Photo/Illutration Prime Minister Fumio Kishida gives a speech at the review conference of the Nuclear Nonproliferation Treaty in New York on Aug. 1, holding a paper crane, a symbol of peace. (Asahi Shimbun file photo)

The failure of a U.N. nuclear disarmament review conference to adopt a joint declaration dealt a major blow to Prime Minister Fumio Kishida in light of his vow to help set the world on the path without nuclear weapons as an important goal of his administration.

After the monthlong conference of the Nuclear Nonproliferation Treaty ended inconclusively in New York on Aug. 26, Kishida laid the blame on Moscow, which had objected to any mention in the final statement of its war in Ukraine.

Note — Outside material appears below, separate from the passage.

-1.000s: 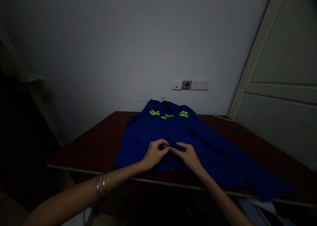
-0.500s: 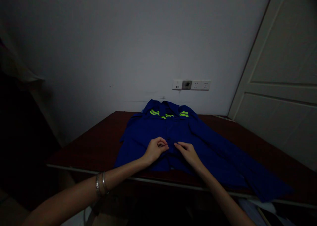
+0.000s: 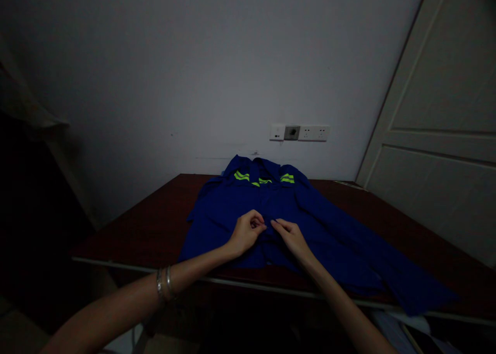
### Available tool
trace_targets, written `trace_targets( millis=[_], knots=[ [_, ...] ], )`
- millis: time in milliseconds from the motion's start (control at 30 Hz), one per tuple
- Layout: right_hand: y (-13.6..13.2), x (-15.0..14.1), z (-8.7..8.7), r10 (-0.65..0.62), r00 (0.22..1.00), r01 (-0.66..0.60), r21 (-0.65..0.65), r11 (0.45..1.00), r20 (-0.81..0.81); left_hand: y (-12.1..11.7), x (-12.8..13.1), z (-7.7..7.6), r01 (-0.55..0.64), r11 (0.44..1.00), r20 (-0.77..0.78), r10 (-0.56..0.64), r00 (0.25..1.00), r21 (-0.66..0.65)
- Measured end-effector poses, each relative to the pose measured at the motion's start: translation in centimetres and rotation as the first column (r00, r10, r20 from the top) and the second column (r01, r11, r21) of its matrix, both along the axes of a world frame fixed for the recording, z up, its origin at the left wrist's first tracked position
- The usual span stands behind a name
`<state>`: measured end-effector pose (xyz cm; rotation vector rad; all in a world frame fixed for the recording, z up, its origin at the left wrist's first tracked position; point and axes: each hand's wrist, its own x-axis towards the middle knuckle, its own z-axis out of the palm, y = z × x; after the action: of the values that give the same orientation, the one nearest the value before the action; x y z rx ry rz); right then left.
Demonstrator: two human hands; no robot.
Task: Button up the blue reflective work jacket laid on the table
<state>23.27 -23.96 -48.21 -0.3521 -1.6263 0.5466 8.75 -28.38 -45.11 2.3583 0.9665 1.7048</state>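
Note:
A blue work jacket [image 3: 329, 235] with yellow-green reflective stripes lies spread on a dark red table, its collar toward the wall. One sleeve reaches right, over the table's front edge. At the jacket's front opening my left hand [image 3: 248, 232] pinches the cloth between thumb and fingers. Close beside it, on the right edge of the opening, my right hand [image 3: 290, 235] also pinches the cloth. The fingertips of both hands nearly meet. Any button between them is too dark and small to make out.
The table [image 3: 139, 225] backs onto a pale wall with a row of sockets [image 3: 306, 133]. A white panelled door [image 3: 437, 116] stands at the right. Below the front edge at the right are some pale items [image 3: 403, 325]. Light is dim.
My left hand has shifted slightly up and right, closer to the right hand. The right hand has moved a little left and up. The jacket lies almost the same.

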Motion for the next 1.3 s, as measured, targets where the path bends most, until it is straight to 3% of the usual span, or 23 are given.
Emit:
trace_targets(
  millis=[633, 833, 1033, 1300],
  knots=[
    [-0.7, 0.0, 0.1, 0.012, 0.999, -0.014, -0.069, 0.998, -0.036, 0.5, -0.1, -0.1, -0.067, 0.997, -0.036, 0.069, 0.997, 0.045],
    [-0.4, 0.2, 0.2, 0.141, 0.984, -0.160, -0.201, 0.966, -0.106, 1.2, -0.3, -0.2, -0.088, 0.995, -0.040, 0.089, 0.995, 0.036],
    [0.0, 0.4, 0.7, 0.059, 0.990, -0.080, -0.168, 0.982, -0.126, 2.2, -0.5, -0.3, -0.074, 0.996, -0.040, 0.076, 0.996, 0.045],
    [1.3, 0.7, 1.2, 0.034, 0.995, -0.055, -0.235, 0.970, -0.092, 2.4, -0.4, 0.2, -0.100, 0.988, -0.113, 0.113, 0.987, 0.117]
  ],
)
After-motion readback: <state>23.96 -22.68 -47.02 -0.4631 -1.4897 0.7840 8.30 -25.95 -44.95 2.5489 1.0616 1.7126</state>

“It is extremely regrettable that a consensus (that signatories had worked to build) was not materialized due to opposition only from Russia,” he said. “Maintaining and strengthening the NPT is the only realistic path to a world without nuclear arsenals as the treaty is the cornerstone for the global nuclear disarmament and nonproliferation.”

Kishida had pledged to do his part to advance the nuclear disarmament process by going to New York to give a keynote speech on Aug. 1 when the conference opened, becoming the first Japanese prime minister to do so.

Japan opted out of joining the Treaty on the Prohibition of Nuclear Weapons, a pact that went into force in 2021, on grounds none of the nuclear powers had signed it. Japan relies on the U.S. nuclear umbrella for its security.

Instead, Kishida decided to focus his energies on the NPT review conference and dispatched Shunsuke Takei, the state minister for foreign affairs, to the conference to demonstrate Japan’s keen interest in the discussions.

Kishida represents a constituency in Hiroshima, which was destroyed by an atomic bomb on Aug. 6, 1945, ushering in the nuclear age.

The disappointing outcome of the review conference will likely force his administration to rethink its strategy to bring about a tangible result toward a nuclear-free world.

Expecting the review conference to end in a measure of progress, Kishida was hoping to stage an international conference of eminent persons on nuclear weapons in Hiroshima in November and host the summit of the Group of Seven advanced nations in Hiroshima in May next year.

The question facing Kishida in the coming months is whether he can generate any visible outcome in his endeavors to help steer the world from nuclear stockpiles as the path toward it appears increasingly bleak, given international events this year alone.

The issue comes as the Japanese government will soon begin debate over a proposed steep defense buildup, citing the hostile international security environment.